(Task material)
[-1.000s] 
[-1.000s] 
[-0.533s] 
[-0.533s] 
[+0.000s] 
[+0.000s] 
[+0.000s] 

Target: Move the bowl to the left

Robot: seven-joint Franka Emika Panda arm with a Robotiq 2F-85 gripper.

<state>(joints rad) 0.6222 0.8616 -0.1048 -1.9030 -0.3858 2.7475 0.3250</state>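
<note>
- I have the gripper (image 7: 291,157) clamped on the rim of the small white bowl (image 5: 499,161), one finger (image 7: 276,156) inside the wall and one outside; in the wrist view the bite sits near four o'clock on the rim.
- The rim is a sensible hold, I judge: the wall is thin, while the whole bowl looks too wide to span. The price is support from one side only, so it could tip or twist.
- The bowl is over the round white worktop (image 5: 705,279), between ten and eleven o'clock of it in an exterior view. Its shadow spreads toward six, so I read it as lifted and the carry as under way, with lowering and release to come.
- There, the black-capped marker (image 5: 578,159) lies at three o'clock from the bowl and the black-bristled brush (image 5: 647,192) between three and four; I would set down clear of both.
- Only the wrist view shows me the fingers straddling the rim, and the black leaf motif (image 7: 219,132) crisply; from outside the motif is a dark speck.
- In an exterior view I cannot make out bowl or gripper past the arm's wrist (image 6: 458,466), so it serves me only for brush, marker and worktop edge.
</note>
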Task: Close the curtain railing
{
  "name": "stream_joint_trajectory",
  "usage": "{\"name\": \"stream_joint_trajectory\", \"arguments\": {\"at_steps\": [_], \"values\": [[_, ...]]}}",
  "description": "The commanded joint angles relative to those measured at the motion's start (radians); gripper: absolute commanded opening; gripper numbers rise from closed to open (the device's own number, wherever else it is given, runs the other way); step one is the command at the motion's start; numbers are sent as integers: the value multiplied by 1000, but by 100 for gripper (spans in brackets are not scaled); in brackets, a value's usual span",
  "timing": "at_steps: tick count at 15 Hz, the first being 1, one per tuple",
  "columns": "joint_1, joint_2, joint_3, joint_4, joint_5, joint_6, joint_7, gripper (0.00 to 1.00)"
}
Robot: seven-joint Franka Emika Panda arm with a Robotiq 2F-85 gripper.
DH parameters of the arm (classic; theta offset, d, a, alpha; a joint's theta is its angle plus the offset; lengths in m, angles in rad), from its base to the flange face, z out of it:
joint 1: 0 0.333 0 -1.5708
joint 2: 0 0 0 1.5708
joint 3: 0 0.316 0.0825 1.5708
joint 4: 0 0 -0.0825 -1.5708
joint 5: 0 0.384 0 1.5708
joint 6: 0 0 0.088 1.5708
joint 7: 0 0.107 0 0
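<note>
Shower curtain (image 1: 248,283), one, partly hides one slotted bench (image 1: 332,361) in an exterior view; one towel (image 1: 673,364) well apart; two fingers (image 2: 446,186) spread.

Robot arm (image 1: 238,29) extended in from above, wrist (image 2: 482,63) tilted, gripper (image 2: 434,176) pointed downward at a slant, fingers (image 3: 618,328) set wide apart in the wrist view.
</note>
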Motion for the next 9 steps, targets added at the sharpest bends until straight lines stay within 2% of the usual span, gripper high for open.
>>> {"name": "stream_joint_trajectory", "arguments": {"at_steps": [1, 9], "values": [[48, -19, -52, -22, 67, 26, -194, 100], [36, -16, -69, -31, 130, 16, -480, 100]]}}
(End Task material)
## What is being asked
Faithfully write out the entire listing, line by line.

## Completed task
[-1.000s] 
[-1.000s] 
[-0.533s] 
[-0.533s] 
[+0.000s] 
[+0.000s] 
[+0.000s] 

Target: Move the bowl to the left

Robot: seven-joint Franka Emika Panda arm with a Robotiq 2F-85 gripper.

<state>(joints rad) 0.6222 0.8616 -0.1048 -1.9030 -0.3858 2.7475 0.3250</state>
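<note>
- I have the gripper (image 7: 291,157) clamped on the rim of the small white bowl (image 5: 499,161), one finger (image 7: 276,156) inside the wall and one outside; in the wrist view the bite sits near four o'clock on the rim.
- The rim is a sensible hold, I judge: the wall is thin, while the whole bowl looks too wide to span. The price is support from one side only, so it could tip or twist.
- The bowl is over the round white worktop (image 5: 705,279), between ten and eleven o'clock of it in an exterior view. Its shadow spreads toward six, so I read it as lifted and the carry as under way, with lowering and release to come.
- There, the black-capped marker (image 5: 578,159) lies at three o'clock from the bowl and the black-bristled brush (image 5: 647,192) between three and four; I would set down clear of both.
- Only the wrist view shows me the fingers straddling the rim, and the black leaf motif (image 7: 219,132) crisply; from outside the motif is a dark speck.
- In an exterior view I cannot make out bowl or gripper past the arm's wrist (image 6: 458,466), so it serves me only for brush, marker and worktop edge.
</note>
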Task: Close the curtain railing
{
  "name": "stream_joint_trajectory",
  "usage": "{\"name\": \"stream_joint_trajectory\", \"arguments\": {\"at_steps\": [_], \"values\": [[_, ...]]}}",
  "description": "The commanded joint angles relative to those measured at the motion's start (radians); gripper: absolute commanded opening; gripper numbers rise from closed to open (the device's own number, wherever else it is given, runs the other way); step one is the command at the motion's start; numbers are sent as integers: the value multiplied by 1000, but by 100 for gripper (spans in brackets are not scaled); in brackets, a value's usual span",
  "timing": "at_steps: tick count at 15 Hz, the first being 1, one per tuple",
  "columns": "joint_1, joint_2, joint_3, joint_4, joint_5, joint_6, joint_7, gripper (0.00 to 1.00)"
}
Robot: seven-joint Franka Emika Panda arm with a Robotiq 2F-85 gripper.
DH parameters of the arm (classic; theta offset, d, a, alpha; a joint's theta is its angle plus the offset; lengths in m, angles in rad), from its base to the flange face, z out of it:
joint 1: 0 0.333 0 -1.5708
joint 2: 0 0 0 1.5708
joint 3: 0 0.316 0.0825 1.5708
joint 4: 0 0 -0.0825 -1.5708
joint 5: 0 0.384 0 1.5708
joint 6: 0 0 0.088 1.5708
joint 7: 0 0.107 0 0
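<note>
Shower curtain (image 1: 248,283), one, partly hides one slotted bench (image 1: 332,361) in an exterior view; one towel (image 1: 673,364) well apart; two fingers (image 2: 446,186) spread.

Robot arm (image 1: 238,29) extended in from above, wrist (image 2: 482,63) tilted, gripper (image 2: 434,176) pointed downward at a slant, fingers (image 3: 618,328) set wide apart in the wrist view.
</note>
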Motion for the next 9 steps, targets added at the sharpest bends until straight lines stay within 2% of the usual span, gripper high for open.
>>> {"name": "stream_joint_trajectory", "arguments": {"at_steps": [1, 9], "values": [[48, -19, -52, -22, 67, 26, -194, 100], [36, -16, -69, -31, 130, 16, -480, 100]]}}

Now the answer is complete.